**STORED DATA**:
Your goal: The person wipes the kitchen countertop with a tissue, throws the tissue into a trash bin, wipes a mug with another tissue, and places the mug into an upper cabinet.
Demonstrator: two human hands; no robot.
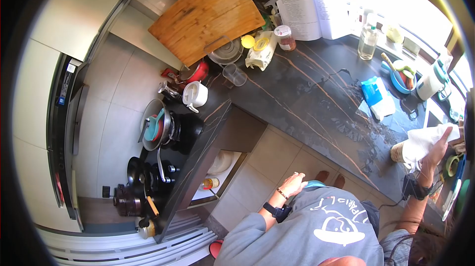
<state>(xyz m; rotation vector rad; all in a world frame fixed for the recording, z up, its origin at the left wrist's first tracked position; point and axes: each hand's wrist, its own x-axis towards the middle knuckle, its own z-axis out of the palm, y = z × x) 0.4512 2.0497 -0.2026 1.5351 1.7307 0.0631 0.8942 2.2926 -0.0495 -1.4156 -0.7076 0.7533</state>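
Note:
My right hand (436, 151) is closed on a white paper towel (431, 136) above the right part of the dark counter. Beside the towel stands a brown-and-white patterned cylinder (398, 153), which the paper partly covers. My left hand (294, 185) is in front of my grey shirt at waist height, away from the counter. Its fingers are bent and partly hidden, and a teal edge (315, 184) shows next to them; whether it holds anything is unclear. A blue-and-white soft packet (378, 97) lies on the wet counter near my right hand.
A blue bowl (403, 81) with utensils and a glass bottle (367, 41) stand by the window. Further left are an open book (309, 13), a lidded jar (285, 37) and a wooden board (208, 16). A pan (156, 123) sits on the stove beside an open drawer (217, 187).

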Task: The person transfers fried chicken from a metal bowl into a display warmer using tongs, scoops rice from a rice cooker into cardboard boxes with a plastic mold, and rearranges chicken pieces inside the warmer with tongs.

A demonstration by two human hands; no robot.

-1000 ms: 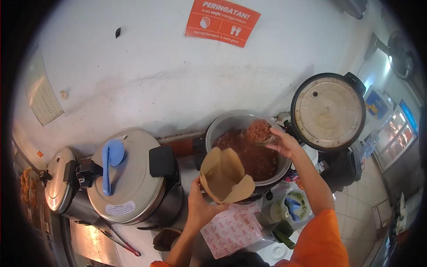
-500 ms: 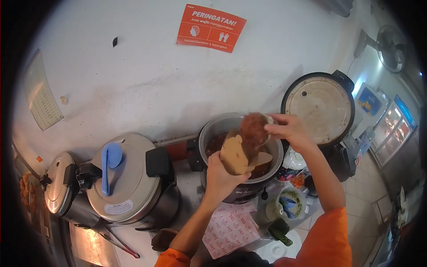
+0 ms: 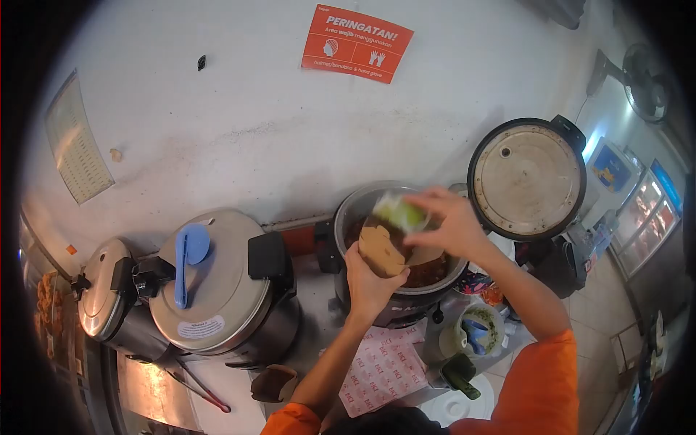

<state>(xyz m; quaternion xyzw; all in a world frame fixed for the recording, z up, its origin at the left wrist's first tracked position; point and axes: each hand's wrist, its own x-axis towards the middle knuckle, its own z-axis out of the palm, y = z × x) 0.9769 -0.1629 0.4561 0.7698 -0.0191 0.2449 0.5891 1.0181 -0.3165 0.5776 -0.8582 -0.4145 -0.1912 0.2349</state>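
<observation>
Pale, scuffed wall (image 3: 239, 101) was seen behind the work, with a red warning sign (image 3: 357, 43) fixed to it. Below, a metal counter (image 3: 312, 308) was occupied by a lidded cooker (image 3: 225, 275) and, to its right, an uncovered pot (image 3: 397, 312). Over this pot, a brown paper carton (image 3: 378, 251) was held tilted by the left hand (image 3: 371, 288), its fingers and thumb wrapped round the outside. Just beside and above the carton's mouth, a small green-based cup (image 3: 401, 213), blurred, was pinched by the right hand (image 3: 453, 226) and tipped over. Whether food was left in the cup could not be told.

For neat work, it was judged, the cup's rim was best centred low over the mouth, the carton gripped lightly so its folded walls were not crushed, and both held above the pot so that stray bits were caught.
</observation>
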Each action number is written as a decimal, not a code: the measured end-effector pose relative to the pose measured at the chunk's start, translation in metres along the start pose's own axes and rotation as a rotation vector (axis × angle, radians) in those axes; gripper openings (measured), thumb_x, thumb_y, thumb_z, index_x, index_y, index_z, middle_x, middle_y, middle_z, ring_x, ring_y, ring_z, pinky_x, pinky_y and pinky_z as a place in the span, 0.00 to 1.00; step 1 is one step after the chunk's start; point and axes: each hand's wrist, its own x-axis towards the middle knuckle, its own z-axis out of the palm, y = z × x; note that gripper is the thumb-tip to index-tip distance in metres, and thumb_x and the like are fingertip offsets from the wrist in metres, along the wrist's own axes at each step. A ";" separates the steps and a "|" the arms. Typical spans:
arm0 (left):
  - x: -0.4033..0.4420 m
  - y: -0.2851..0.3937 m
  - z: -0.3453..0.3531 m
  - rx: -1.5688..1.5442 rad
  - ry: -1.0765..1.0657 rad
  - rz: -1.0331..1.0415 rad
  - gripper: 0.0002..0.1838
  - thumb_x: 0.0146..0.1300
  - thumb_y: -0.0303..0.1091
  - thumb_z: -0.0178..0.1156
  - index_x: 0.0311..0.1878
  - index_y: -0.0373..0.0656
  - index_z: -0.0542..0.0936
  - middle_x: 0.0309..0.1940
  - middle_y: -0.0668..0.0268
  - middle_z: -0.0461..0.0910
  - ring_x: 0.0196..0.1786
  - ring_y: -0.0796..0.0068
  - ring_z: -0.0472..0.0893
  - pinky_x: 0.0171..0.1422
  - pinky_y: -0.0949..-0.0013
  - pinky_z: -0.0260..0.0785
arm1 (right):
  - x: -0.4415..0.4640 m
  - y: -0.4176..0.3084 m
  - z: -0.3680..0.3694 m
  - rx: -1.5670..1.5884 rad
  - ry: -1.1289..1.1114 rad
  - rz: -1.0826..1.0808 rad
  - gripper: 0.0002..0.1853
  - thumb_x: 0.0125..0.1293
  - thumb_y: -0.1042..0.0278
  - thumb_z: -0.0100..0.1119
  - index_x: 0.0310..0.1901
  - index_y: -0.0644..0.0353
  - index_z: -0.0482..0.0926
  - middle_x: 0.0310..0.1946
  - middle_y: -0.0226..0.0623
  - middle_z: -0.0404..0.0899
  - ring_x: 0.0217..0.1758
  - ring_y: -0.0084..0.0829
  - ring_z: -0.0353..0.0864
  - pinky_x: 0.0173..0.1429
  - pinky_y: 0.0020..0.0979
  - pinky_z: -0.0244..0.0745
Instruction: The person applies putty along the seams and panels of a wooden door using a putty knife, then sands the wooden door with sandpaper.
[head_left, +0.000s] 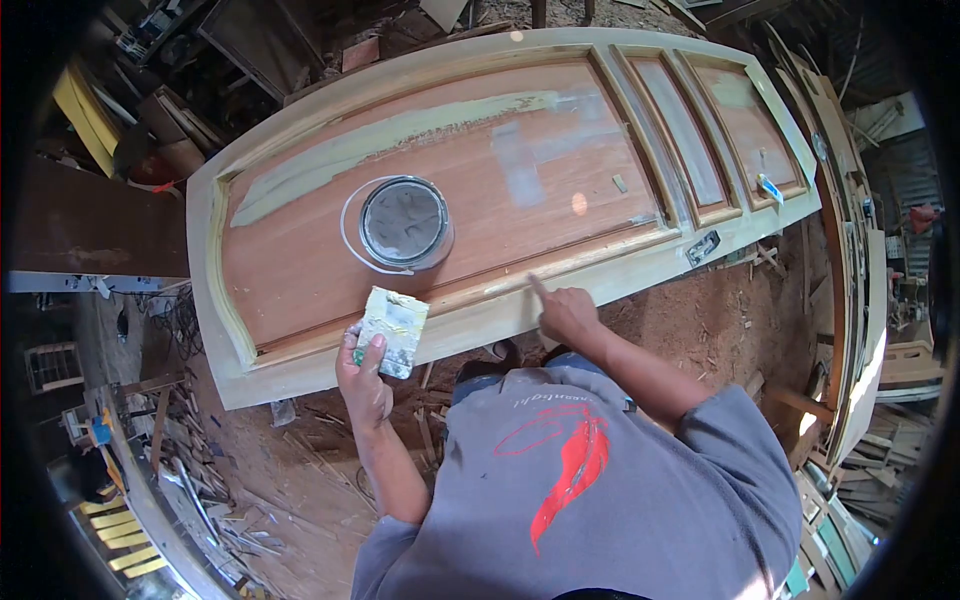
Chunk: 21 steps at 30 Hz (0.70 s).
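Observation:
My left hand (365, 385) holds a small flat board (393, 330) smeared with pale yellow and grey paste, near the front edge of a panelled wooden door (440, 347). My right hand (567, 315) has its index finger stretched out, the tip at the door's front moulding; the other fingers are curled, and no object shows in them. An open can (404, 222) of grey paste stands on the large panel, its wire handle lowered to the left. Pale yellow filler (330, 165) streaks the panel behind the can, with greyish patches (518, 170) to the right.
A small dark metal piece (703, 248) lies on the door's front rail. A blue and white tool (769, 188) rests at the right end. Wood scraps (290, 500) litter the dirt floor. Long boards (850, 300) lean along the right side.

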 end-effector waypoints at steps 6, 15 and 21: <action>0.003 -0.006 -0.017 0.000 0.017 -0.003 0.21 0.73 0.27 0.69 0.65 0.34 0.78 0.55 0.61 0.86 0.55 0.74 0.86 0.64 0.68 0.78 | -0.028 0.026 -0.012 0.012 -0.015 0.133 0.47 0.62 0.65 0.62 0.86 0.53 0.60 0.27 0.46 0.89 0.31 0.47 0.90 0.39 0.50 0.83; 0.007 -0.005 0.001 0.004 -0.039 -0.024 0.20 0.73 0.27 0.69 0.65 0.34 0.78 0.55 0.60 0.87 0.54 0.72 0.87 0.63 0.66 0.81 | -0.013 0.022 0.000 -0.171 -0.002 -0.013 0.40 0.70 0.71 0.56 0.83 0.73 0.60 0.26 0.41 0.89 0.29 0.42 0.91 0.35 0.45 0.81; 0.004 -0.003 0.004 -0.005 -0.054 -0.013 0.20 0.73 0.26 0.68 0.65 0.34 0.78 0.55 0.60 0.87 0.54 0.72 0.87 0.63 0.65 0.81 | 0.010 0.030 0.004 -0.336 -0.030 -0.011 0.39 0.71 0.68 0.57 0.81 0.79 0.61 0.28 0.38 0.90 0.30 0.35 0.91 0.33 0.41 0.80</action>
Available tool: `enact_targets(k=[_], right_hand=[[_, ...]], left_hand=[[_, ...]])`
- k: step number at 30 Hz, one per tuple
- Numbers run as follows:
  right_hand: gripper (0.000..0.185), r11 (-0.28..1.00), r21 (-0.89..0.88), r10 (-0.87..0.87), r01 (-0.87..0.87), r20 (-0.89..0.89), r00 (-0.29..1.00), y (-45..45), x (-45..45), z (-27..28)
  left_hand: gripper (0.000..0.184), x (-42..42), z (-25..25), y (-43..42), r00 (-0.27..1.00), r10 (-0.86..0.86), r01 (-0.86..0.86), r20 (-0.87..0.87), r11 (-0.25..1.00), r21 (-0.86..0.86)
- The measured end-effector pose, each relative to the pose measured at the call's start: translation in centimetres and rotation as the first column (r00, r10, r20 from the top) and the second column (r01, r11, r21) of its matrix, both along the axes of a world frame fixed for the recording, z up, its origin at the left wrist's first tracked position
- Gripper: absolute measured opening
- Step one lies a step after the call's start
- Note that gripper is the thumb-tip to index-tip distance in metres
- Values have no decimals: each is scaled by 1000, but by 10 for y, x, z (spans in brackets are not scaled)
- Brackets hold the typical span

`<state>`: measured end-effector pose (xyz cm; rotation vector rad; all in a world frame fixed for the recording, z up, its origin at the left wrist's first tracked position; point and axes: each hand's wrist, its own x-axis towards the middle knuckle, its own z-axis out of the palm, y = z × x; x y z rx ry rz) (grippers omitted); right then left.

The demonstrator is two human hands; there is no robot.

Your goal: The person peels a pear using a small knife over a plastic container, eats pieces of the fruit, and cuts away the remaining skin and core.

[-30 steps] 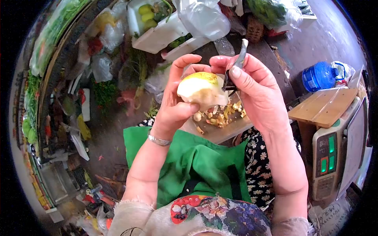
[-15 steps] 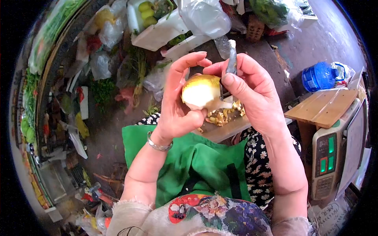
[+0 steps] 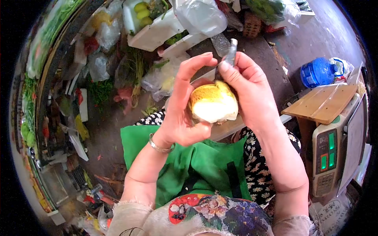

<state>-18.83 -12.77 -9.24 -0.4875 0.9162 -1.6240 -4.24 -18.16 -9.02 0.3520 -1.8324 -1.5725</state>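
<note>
My left hand (image 3: 179, 118) curls around a partly peeled potato (image 3: 212, 96), its fingers above and its thumb below. Yellow-brown skin covers the upper part, while the lower face is bare, very bright and white. In my right hand (image 3: 254, 88) is a peeler (image 3: 233, 47) with a grey handle. The handle's end points up, beyond my thumb and fingers. The peeler's blade is hidden behind my hand and the potato. Both hands are held above my lap, over a green apron (image 3: 177, 157).
On the right stand a scale (image 3: 327, 157) with green digits, a wooden board (image 3: 321, 104) and a blue water bottle (image 3: 317, 72). White foam boxes (image 3: 151, 33) are ahead. Plastic bags (image 3: 98, 67) and greens (image 3: 102, 88) lie at the left.
The potato has turned in my left hand and moved slightly right, showing more yellow skin on top. The peeler blade, visible before, is now hidden. The peelings below are now mostly covered.
</note>
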Motion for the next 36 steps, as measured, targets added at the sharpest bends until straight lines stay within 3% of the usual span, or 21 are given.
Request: enact_targets(k=[1,3,8,9,11,13,16,21,25,27,29,31,32,36], right_hand=[[13,999,48,-14,7,146,989,-1,-2,2],[13,999,-30,42,-34,347,937,0,-9,5],[14,976,-67,211,-209,31,977,6,-11,15],[14,975,-65,212,-210,32,977,7,-11,13],[14,954,-124,238,-275,-249,939,8,-11,10],[14,956,-122,230,-267,-257,939,8,-6,11],[12,966,-84,220,-243,-220,950,6,-2,15],[13,991,-57,109,-124,-211,971,4,2,6],[15,997,-13,68,-75,-300,951,3,3,-3],[14,997,71,9,10,-264,964,0,2,-4],[13,995,103,24,0,-234,972,2,-4,1],[12,997,78,12,-23,139,990,1,-5,5],[17,990,-16,142,-142,181,973,2,-12,2],[18,962,-8,272,-272,30,962,7,-11,18]], left_hand=[[95,-1,1,-2,1000,1,-1,0,1000,-1],[95,-2,4,-4,999,34,-35,-8,992,-123],[93,2,4,-8,998,50,-48,26,996,-77],[93,2,3,-9,998,51,-49,27,996,-76],[90,1,2,-11,999,40,-39,6,994,-97],[87,3,7,-4,995,66,-71,77,995,67],[86,4,6,-7,990,118,-101,77,975,-197],[90,1,4,6,993,85,-73,84,988,-138],[93,-1,1,7,996,74,-66,53,986,-150],[94,-2,2,9,996,36,-25,80,991,-133],[94,-6,1,9,997,20,-10,75,991,-132],[93,-6,2,5,999,18,-13,34,989,-150],[93,-5,2,3,1000,19,-15,21,987,-158],[93,-3,4,0,990,82,-61,118,984,-169]])
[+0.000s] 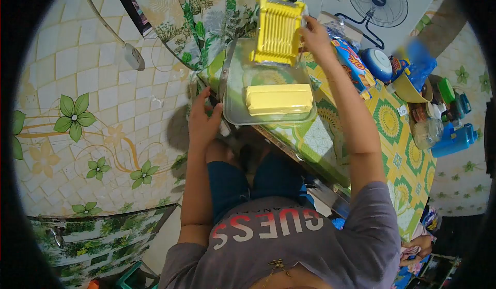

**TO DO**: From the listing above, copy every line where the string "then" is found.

**EXERCISE RESULT**:
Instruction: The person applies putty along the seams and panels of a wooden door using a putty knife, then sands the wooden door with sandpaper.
`<state>`: measured end-effector pose (xyz cm; rotation vector rad; all in a world frame fixed for the recording, z up, its origin at the left wrist's first tracked position; point and axes: each hand's wrist, its own x-axis towards the middle knuckle, its own z-axis out of the palm, y = z × x; x y z rx ry rz) (grippers omitted); right then left.

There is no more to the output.